_TASK STATEMENT_. Please transcribe exactly, and only, the lines of the data below between the line holding "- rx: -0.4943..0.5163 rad" and the line holding "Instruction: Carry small", inclusive.
=== DATA SHOWN ===
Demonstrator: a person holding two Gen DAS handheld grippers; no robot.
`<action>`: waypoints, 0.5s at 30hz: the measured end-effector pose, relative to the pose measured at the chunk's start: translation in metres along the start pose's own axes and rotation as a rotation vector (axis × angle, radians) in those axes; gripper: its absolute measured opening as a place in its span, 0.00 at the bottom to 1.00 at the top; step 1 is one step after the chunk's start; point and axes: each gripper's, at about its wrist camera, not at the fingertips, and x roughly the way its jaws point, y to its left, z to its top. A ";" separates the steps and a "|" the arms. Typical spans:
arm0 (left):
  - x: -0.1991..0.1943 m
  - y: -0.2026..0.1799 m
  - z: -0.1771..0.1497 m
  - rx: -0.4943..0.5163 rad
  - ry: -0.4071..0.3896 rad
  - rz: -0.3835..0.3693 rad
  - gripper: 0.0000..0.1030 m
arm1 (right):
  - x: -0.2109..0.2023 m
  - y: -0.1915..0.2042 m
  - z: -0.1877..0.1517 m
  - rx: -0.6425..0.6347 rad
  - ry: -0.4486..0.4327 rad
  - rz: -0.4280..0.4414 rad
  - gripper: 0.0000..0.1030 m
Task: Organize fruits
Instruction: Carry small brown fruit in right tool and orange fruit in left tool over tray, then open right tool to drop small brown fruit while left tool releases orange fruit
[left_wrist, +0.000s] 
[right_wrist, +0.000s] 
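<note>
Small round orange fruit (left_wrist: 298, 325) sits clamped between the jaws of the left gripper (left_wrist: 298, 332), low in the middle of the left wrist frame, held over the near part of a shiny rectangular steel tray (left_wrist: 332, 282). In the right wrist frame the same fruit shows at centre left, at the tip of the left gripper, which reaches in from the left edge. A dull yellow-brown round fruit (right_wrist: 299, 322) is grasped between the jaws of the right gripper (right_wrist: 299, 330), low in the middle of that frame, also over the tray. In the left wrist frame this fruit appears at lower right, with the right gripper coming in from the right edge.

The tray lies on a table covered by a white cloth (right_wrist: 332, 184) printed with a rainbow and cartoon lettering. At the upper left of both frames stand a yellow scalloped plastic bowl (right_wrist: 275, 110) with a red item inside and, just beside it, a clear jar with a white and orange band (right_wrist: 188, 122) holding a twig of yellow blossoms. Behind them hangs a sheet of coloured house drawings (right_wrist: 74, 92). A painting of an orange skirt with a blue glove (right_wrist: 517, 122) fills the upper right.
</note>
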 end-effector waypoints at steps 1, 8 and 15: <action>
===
_WRITTEN SOLUTION_.
  - rx: -0.4943..0.5163 rad
  - ry: -0.4071..0.3896 rad
  - rz: -0.3835..0.3693 rad
  - gripper: 0.0000..0.1030 m
arm1 (right):
  - x: -0.2109..0.2023 m
  - y: -0.1915..0.2042 m
  - z: -0.1877..0.1517 m
  - rx: -0.6425..0.6347 rad
  - ry: -0.4486..0.4327 rad
  - rz: -0.4280..0.4414 rad
  - gripper: 0.0000..0.1030 m
Task: Organize fruits
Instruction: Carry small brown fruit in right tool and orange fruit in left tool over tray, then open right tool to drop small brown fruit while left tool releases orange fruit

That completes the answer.